The execution of a SPARQL query on an RDF graph g is mapped to operations on tensors as follows. For each triple pattern, the RDF tensor T is sliced with the corresponding slice key. The slices are used as operands to an Einstein summation. Each slice is subscripted with the variables of the corresponding triple pattern. The result is subscripted with the projected variables. A ring with addition and multiplication is used to evaluate the Einstein summations. For example, evaluating the query with the BGP $\langle \!\langle \text {?x}, \text {foaf:knows}, \text {?y}\rangle $, $\langle \!\,\text {?y}, \text {rdf:type}, \text {:Pet}\rangle \!\rangle $ and a projection to ?x on the RDF graph g from Fig. 2 is equivalent to calculating $\sum _{x}{T[:,8,:]_{x,y}\cdot T[:,9,7]_{y}}$, where T is the RDF graph of g.

3.4 Hypertrie

A hypertrie is a tensor data structure that maps strings of fixed length d over an alphabet A to some value space V [6]. It is implemented as a directed acyclic graph to store tensors sparsely by storing only non-zero entries. Formally, [6, p.62] defines a hypertrie as follows:

Definition 1 (Hypertrie)

Let H(d, A, E) with $d \ge 0$ be the set of all hypertries with depth d, alphabet A, and values E. If A and E are clear from the context, we use H(d). We set $H(0) = E$ per definition. A hypertrie $h\in H(1)$ has an associated partial function $c^{(h)}_1: A\nrightarrow E$ that specifies outgoing edges by mapping edge labels to children. For $h' \in H(n), n>1$, partial functions $c^{(h')}_p: A\nrightarrow H(d-1), p \in \mathbb {I}_{n}$ are defined. Function $c^{(h')}_p$ specifies the edges for resolving the part equivalent to depth p in a trie by mapping edge labels to children. For a hypertrie h, z(h) is the size of the set or mapping it encodes.

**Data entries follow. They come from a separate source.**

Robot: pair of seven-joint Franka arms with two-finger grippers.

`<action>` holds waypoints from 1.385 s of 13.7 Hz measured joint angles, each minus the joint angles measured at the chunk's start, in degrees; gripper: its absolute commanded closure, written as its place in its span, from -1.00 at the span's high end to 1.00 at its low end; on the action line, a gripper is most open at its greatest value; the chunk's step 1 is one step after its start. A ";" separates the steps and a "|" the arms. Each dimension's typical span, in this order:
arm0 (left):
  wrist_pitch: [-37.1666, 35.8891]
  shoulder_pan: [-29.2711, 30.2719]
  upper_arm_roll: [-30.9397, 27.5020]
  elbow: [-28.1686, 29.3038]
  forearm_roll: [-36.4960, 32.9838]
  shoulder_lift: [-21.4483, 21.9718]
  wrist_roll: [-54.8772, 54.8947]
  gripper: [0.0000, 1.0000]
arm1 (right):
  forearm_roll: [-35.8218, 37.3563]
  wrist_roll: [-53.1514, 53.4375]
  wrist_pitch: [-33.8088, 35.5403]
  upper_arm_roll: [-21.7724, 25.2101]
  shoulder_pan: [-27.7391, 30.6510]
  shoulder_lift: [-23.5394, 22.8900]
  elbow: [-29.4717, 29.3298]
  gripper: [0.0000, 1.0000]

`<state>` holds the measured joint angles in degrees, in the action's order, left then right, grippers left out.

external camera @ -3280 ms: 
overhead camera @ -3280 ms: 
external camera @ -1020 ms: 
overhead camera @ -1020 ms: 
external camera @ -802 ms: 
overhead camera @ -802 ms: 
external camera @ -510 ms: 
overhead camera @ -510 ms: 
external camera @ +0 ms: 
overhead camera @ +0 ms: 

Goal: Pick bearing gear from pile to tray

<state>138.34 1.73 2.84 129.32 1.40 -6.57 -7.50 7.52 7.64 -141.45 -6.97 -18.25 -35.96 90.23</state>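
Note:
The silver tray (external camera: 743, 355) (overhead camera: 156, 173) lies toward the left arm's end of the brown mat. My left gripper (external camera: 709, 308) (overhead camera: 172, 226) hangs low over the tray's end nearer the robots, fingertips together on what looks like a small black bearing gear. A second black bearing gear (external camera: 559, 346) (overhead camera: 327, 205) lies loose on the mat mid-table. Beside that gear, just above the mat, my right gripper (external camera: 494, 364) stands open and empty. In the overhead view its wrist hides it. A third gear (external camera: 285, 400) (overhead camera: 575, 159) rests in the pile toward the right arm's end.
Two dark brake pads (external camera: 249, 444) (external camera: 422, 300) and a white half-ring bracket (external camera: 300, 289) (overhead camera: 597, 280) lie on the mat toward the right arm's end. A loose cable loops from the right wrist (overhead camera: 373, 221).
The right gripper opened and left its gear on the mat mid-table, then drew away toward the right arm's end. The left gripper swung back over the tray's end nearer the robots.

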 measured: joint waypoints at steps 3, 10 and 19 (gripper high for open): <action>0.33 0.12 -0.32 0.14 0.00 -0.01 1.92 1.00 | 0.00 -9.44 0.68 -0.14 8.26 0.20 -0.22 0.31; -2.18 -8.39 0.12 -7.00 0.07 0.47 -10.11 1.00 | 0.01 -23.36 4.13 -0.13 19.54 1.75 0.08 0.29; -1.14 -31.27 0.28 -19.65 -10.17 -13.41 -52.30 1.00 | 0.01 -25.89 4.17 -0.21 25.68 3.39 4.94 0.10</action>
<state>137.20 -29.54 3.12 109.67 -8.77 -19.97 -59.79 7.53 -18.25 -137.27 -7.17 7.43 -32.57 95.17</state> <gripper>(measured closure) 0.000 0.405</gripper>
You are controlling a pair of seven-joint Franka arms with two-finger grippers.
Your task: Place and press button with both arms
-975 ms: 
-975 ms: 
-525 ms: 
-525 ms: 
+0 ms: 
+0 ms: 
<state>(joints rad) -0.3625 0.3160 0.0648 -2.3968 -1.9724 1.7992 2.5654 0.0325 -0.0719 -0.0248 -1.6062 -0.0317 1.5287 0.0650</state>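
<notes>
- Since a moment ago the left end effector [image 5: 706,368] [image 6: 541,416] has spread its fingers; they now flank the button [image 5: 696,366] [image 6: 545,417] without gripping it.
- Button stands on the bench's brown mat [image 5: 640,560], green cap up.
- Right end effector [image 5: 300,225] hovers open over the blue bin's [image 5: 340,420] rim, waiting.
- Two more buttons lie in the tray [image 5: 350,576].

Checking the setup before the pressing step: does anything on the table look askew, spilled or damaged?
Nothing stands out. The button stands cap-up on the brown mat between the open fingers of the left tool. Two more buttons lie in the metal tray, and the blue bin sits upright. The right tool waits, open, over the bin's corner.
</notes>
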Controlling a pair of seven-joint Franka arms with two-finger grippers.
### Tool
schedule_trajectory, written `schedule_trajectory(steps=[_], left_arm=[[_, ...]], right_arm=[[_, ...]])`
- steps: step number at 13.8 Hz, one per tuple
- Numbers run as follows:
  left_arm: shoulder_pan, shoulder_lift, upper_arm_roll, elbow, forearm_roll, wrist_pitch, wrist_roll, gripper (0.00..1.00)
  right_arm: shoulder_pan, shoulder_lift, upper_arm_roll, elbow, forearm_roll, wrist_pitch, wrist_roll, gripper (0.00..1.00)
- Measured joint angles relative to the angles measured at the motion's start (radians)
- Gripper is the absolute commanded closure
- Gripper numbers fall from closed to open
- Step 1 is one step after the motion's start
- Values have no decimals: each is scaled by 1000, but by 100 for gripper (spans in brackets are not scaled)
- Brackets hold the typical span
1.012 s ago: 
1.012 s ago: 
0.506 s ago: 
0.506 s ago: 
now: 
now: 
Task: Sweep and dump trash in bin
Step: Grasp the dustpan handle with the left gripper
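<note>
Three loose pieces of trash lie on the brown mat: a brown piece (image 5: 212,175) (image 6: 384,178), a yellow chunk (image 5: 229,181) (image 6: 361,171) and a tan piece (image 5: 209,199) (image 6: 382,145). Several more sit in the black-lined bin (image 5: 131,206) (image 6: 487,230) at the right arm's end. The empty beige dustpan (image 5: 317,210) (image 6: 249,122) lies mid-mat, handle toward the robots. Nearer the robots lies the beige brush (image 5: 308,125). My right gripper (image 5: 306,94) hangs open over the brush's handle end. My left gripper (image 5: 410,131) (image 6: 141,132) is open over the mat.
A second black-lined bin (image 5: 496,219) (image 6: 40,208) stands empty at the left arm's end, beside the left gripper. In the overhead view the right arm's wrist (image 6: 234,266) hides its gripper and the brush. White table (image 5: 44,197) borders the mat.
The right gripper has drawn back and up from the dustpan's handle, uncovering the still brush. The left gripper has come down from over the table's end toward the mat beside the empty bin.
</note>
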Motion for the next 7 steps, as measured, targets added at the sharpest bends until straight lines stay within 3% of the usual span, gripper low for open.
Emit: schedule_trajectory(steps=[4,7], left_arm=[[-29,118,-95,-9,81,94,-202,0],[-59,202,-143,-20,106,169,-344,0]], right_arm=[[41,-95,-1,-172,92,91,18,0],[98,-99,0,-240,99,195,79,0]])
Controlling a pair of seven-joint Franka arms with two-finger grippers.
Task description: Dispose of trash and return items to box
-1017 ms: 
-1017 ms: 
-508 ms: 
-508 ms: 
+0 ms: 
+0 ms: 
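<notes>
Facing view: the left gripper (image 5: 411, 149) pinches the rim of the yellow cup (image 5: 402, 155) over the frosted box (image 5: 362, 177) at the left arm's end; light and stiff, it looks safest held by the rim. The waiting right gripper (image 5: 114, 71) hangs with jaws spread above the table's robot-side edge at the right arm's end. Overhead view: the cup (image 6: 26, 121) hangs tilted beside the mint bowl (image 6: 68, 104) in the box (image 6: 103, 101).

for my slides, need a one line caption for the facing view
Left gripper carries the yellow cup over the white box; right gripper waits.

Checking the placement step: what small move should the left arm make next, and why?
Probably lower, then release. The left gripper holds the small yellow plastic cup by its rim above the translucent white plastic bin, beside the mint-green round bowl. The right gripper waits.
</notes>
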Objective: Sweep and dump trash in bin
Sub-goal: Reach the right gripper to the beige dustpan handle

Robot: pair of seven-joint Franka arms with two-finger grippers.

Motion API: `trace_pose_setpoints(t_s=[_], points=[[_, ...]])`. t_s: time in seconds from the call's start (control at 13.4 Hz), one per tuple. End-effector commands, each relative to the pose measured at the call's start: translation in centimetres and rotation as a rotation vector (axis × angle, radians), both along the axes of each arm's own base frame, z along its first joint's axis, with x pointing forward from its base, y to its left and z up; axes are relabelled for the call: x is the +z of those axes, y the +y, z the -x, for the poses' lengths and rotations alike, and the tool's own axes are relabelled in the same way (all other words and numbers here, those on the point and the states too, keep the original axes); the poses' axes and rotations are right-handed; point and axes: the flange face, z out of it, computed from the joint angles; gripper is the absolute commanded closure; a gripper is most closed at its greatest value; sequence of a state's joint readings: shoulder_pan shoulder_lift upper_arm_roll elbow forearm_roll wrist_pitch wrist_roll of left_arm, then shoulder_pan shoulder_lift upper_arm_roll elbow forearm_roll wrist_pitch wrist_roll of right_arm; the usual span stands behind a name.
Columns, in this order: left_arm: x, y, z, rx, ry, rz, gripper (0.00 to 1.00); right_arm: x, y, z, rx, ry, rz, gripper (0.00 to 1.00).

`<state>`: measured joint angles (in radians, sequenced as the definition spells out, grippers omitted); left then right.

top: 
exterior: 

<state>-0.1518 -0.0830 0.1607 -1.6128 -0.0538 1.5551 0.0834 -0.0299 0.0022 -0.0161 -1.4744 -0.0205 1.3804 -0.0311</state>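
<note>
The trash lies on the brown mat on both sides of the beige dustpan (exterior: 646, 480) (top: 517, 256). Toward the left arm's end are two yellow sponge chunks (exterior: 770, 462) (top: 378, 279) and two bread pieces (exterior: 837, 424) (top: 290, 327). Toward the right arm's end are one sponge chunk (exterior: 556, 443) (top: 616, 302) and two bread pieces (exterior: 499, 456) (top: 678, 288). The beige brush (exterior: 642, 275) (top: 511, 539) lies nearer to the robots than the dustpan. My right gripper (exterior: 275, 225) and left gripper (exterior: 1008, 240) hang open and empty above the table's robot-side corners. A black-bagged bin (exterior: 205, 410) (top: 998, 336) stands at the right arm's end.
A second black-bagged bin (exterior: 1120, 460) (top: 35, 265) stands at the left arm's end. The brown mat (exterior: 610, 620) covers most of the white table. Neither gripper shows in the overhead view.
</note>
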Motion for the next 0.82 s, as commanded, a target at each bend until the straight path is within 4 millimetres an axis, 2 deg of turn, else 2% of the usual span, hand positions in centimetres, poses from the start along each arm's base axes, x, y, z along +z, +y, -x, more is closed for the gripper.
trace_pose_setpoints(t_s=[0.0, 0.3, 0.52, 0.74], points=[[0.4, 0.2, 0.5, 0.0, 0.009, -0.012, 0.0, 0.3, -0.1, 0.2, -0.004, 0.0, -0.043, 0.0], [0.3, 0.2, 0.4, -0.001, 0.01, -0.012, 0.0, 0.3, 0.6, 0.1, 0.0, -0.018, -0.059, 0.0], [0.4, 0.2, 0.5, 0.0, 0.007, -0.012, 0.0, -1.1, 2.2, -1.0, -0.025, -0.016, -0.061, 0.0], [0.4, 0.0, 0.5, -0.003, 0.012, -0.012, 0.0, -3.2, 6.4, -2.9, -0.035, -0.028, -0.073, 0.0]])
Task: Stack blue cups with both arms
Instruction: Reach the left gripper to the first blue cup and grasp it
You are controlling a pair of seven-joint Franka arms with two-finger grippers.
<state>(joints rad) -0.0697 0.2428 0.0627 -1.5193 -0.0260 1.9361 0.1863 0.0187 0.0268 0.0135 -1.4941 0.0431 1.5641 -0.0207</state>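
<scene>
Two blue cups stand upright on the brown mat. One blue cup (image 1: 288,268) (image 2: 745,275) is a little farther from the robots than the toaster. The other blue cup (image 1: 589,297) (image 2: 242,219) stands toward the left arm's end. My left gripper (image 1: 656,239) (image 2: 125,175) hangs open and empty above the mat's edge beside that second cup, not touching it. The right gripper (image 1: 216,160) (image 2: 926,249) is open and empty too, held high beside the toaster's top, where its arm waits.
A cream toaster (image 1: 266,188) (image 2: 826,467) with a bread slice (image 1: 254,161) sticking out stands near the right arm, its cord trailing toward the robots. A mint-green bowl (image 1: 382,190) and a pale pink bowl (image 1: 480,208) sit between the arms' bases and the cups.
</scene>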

An example of a hypertrie encoding the RDF tensor of the graph in Fig. 2 is given in Fig. 3 with the baseline hypertrie.

To retrieve the value for a tensor key, we start at the root node. If the current node is from H(0), it is the value and we are done. Otherwise, we select a key part from the key at an arbitrary position p. If $c_p$ maps the selected key part, we descend to mapped sub-hypertrie, remove the selected key part from the key and repeat the retrieval recursively on the sub-hypertrie with the shortened key. Otherwise, the value is 0.

Hypertries are designed to satisfy four conditions: (R1) memory efficiency, (R2) efficient slicing, (R3) slicing in any order of dimensions, and (R4) efficient iteration through slices. [6] Furthermore, note that every hypertrie is uniquely identified by the set of tuples it encodes.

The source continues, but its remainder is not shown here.